TASK GOAL
Your answer should be a single number: the count of lines in the records below containing the word "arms".

[Extracted data entries]
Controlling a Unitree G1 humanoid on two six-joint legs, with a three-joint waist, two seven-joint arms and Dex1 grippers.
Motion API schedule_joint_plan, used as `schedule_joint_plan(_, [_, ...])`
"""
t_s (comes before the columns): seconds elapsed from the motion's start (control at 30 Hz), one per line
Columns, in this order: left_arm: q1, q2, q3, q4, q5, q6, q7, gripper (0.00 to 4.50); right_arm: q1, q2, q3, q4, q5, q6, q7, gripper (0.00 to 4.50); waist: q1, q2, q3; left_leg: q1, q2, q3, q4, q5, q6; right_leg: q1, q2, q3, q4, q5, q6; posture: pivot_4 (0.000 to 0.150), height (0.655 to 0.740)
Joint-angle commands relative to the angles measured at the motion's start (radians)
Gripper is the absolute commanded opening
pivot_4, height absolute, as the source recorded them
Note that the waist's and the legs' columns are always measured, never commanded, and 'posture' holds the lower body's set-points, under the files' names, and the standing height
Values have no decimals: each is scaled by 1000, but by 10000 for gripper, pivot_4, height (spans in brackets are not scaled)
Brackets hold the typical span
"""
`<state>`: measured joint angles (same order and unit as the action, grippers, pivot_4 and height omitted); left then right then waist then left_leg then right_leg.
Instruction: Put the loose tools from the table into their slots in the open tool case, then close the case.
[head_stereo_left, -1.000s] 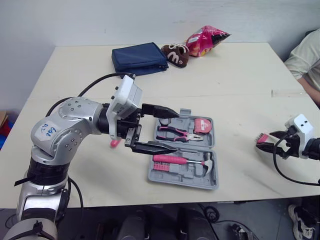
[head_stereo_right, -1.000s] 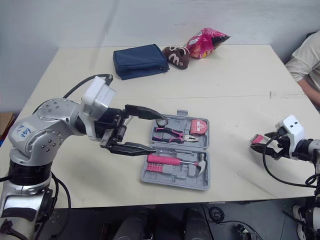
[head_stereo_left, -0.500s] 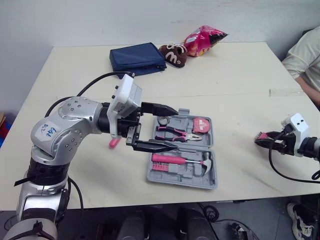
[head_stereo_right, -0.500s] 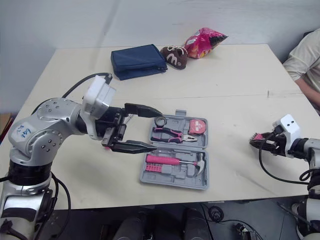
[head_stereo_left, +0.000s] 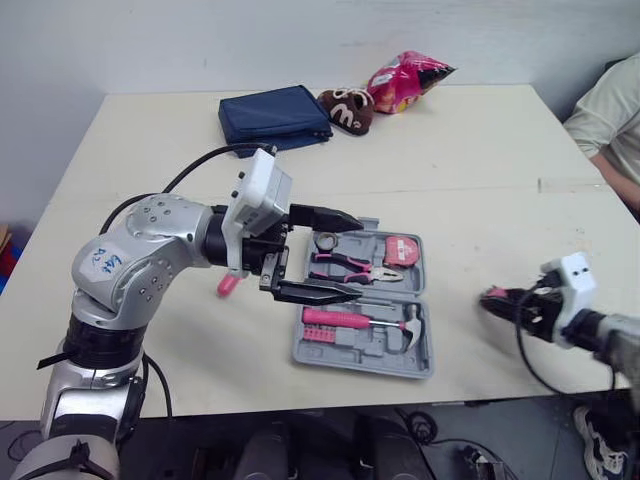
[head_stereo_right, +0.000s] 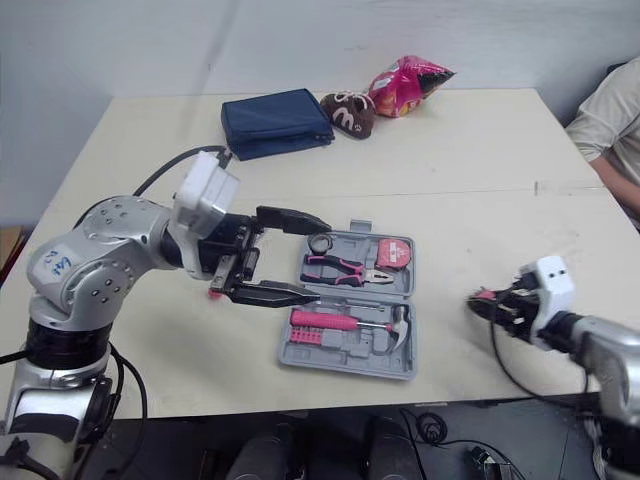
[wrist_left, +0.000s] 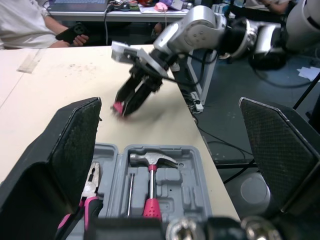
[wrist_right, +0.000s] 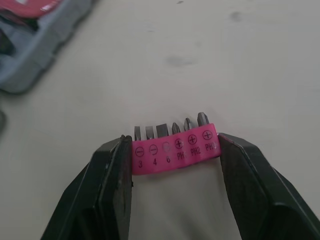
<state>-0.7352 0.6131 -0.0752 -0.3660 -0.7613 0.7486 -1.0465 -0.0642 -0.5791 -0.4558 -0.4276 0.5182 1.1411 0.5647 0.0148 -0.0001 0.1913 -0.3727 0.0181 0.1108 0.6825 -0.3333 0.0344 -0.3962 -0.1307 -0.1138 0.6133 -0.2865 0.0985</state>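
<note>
The grey tool case (head_stereo_left: 420, 355) lies open on the table near its front edge. Pink-handled pliers (head_stereo_left: 350, 268), a tape measure (head_stereo_left: 404, 249) and a hammer (head_stereo_left: 368, 322) sit in their slots. My left gripper (head_stereo_left: 358, 258) hovers open over the case's left end, with nothing between its fingers. My right gripper (head_stereo_left: 487, 299), low over the table to the right of the case, is shut on a pink bit holder (wrist_right: 172, 148) with several screwdriver bits. A small pink item (head_stereo_left: 228, 285) lies on the table, mostly hidden behind my left arm.
At the back of the table are a blue pouch (head_stereo_left: 275, 115), a brown plush shoe (head_stereo_left: 350, 108) and a pink snack bag (head_stereo_left: 410, 75). A person's sleeve (head_stereo_left: 612, 110) shows at the right edge. Bare tabletop lies between the case and my right gripper.
My right gripper has moved left toward the case, carrying the bit holder. The left gripper has barely shifted and stays open.
</note>
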Motion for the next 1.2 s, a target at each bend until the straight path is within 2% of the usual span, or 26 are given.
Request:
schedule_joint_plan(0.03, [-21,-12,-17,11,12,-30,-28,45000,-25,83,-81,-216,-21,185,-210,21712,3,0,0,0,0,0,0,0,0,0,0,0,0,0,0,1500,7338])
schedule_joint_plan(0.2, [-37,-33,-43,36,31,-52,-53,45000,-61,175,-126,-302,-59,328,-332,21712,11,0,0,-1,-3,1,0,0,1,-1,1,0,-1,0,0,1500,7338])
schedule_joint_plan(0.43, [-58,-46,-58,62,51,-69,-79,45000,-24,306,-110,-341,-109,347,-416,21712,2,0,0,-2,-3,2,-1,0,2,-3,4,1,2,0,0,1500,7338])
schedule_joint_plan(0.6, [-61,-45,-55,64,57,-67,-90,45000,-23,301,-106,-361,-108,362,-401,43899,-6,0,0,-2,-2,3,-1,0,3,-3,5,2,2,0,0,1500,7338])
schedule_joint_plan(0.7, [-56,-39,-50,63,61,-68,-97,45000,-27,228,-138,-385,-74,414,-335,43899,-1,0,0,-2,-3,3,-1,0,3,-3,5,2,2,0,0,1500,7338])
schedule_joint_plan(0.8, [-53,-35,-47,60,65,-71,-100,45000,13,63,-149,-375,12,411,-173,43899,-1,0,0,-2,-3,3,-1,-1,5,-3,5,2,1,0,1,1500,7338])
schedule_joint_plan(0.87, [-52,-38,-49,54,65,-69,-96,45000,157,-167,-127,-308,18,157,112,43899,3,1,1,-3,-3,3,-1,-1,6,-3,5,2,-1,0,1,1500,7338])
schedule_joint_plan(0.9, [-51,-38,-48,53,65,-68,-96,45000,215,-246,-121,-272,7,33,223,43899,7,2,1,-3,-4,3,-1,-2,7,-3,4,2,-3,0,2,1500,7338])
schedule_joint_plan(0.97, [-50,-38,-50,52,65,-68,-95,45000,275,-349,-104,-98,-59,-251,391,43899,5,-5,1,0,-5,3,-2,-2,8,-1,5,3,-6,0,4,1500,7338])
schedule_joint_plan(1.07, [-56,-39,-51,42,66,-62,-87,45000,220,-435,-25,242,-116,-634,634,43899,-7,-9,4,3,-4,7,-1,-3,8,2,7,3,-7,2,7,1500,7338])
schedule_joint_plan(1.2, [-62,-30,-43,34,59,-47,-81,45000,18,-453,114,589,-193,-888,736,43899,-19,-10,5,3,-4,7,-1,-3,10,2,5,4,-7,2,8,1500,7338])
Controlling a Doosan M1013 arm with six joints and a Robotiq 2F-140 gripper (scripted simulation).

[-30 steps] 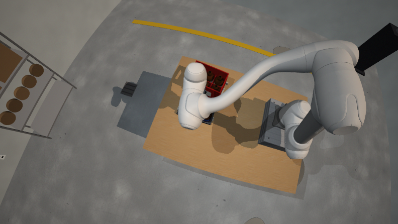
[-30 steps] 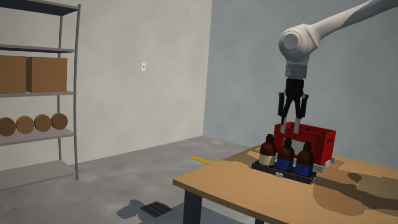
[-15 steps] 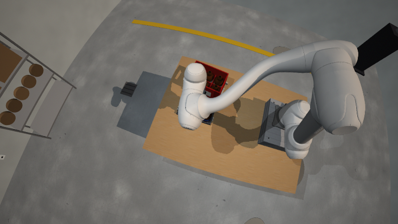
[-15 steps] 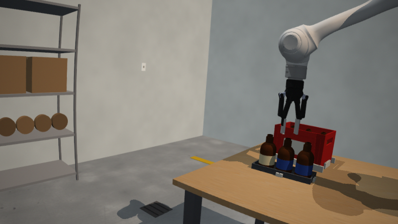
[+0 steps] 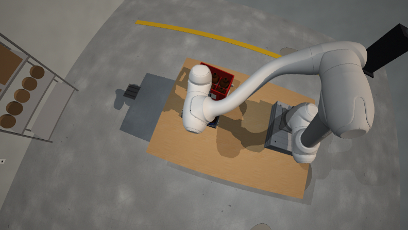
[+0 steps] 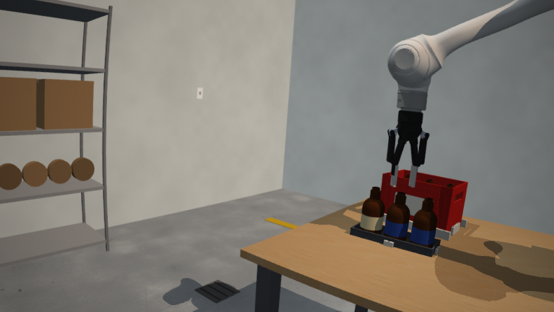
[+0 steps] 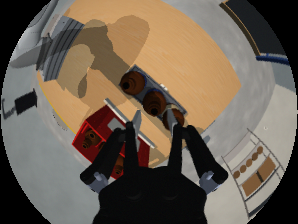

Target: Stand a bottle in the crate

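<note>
Gripper (image 6: pixel 403 184) (image 7: pixel 154 115), jaws part-open w/ nothing held, is above tray (image 6: pixel 410 245) (image 7: pixel 135 67); upright bottles (image 6: pixel 397 220) (image 7: pixel 154 103) below tips.
</note>
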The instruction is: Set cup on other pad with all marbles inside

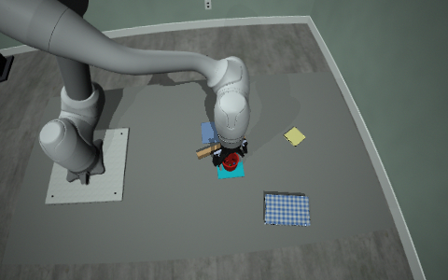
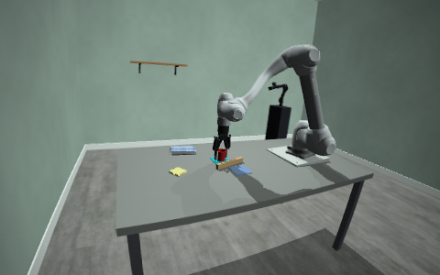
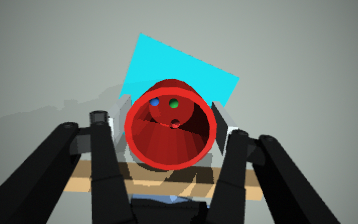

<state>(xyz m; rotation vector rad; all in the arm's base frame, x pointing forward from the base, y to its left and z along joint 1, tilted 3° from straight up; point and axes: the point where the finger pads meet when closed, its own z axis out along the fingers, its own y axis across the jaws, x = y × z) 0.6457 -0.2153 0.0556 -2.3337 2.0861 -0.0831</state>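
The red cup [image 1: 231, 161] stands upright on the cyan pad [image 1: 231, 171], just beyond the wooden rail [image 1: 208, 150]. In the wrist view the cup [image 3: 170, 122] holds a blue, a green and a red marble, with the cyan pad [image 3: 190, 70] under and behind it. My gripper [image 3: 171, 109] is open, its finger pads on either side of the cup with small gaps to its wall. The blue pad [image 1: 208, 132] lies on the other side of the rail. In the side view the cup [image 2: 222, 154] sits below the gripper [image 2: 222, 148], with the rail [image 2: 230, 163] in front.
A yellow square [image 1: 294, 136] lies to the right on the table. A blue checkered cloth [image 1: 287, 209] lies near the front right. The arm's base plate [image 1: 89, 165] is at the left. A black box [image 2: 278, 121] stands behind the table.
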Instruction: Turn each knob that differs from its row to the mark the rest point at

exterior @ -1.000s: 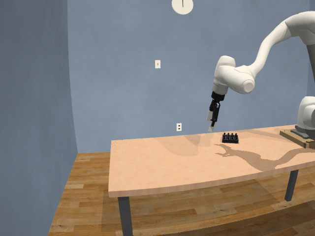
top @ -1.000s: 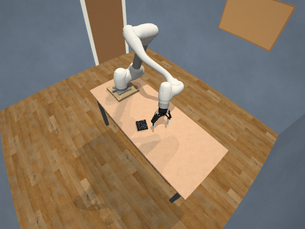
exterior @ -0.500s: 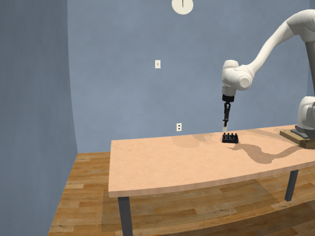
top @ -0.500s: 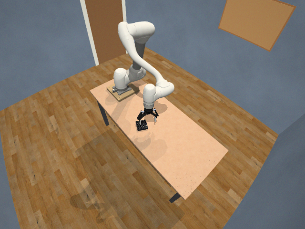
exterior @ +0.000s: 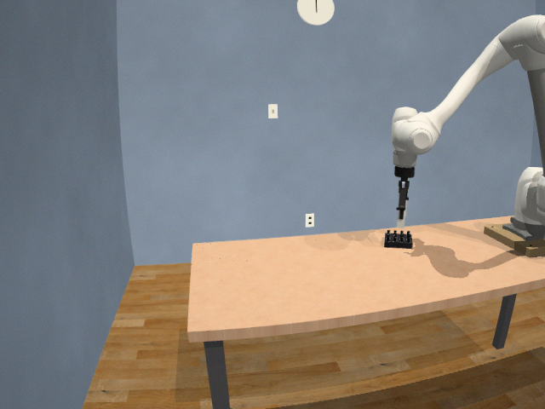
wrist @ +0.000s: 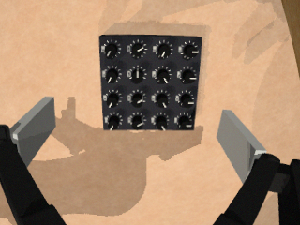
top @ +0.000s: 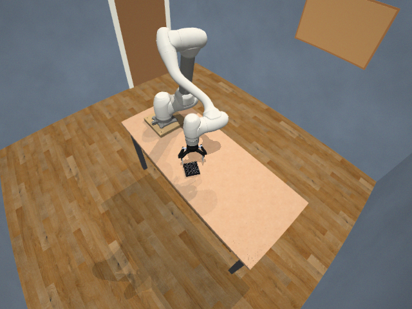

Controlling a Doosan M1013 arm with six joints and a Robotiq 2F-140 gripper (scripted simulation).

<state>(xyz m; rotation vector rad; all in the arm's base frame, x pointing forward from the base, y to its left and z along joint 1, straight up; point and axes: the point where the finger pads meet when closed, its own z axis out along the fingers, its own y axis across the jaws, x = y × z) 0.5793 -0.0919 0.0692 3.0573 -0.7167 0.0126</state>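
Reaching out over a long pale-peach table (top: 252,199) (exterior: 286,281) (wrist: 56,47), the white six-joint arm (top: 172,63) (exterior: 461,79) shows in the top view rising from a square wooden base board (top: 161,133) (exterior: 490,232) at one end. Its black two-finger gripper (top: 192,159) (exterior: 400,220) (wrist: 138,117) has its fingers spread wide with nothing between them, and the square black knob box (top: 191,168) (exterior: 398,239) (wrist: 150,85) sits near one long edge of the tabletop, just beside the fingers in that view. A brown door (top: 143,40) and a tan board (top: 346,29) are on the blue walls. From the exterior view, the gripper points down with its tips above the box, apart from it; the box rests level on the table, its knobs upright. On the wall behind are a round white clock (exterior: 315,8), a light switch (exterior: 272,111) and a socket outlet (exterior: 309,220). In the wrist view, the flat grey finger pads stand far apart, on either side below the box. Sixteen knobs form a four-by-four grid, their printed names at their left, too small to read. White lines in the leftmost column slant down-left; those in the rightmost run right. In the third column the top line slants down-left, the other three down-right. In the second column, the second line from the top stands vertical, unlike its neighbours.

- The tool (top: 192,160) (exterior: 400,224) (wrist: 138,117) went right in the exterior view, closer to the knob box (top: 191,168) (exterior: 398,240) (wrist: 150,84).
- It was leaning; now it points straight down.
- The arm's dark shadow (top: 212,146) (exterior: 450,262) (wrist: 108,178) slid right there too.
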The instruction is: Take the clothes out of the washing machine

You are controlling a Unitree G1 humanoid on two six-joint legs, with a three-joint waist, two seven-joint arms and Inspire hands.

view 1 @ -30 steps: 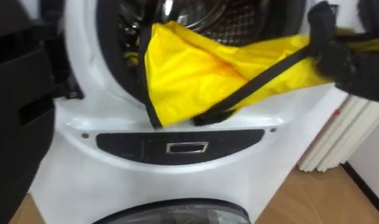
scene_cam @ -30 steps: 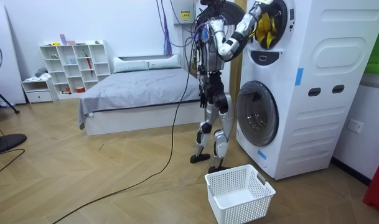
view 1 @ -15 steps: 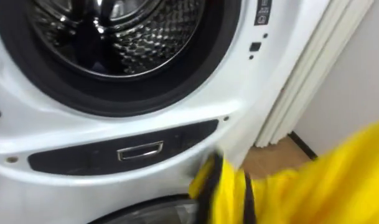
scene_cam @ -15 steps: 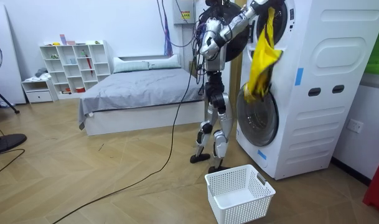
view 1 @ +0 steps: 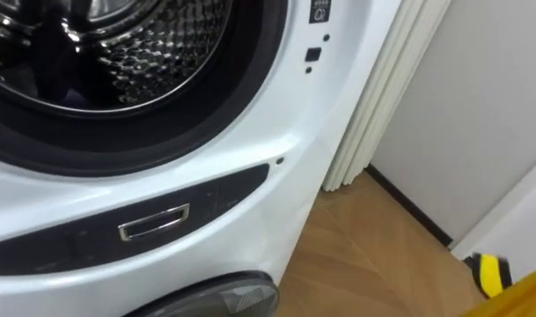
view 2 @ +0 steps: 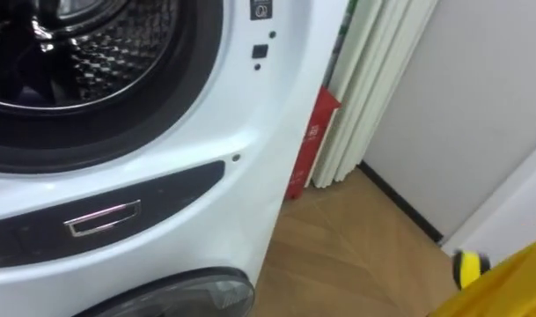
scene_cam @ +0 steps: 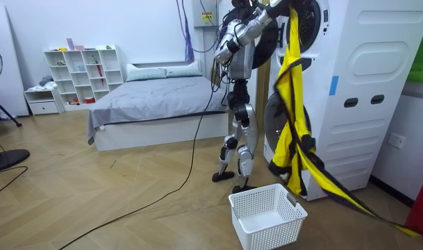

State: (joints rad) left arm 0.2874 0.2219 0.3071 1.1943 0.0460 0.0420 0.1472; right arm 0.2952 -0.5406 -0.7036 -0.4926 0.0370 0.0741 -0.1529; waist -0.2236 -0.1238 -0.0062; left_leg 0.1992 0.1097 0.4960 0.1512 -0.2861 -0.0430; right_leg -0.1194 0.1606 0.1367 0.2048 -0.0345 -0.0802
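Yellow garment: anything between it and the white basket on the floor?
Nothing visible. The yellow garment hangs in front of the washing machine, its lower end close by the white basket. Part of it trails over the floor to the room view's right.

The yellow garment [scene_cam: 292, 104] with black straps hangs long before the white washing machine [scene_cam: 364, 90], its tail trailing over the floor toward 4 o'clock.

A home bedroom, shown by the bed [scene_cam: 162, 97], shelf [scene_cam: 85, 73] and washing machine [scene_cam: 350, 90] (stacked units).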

WRITTEN ANSWER
2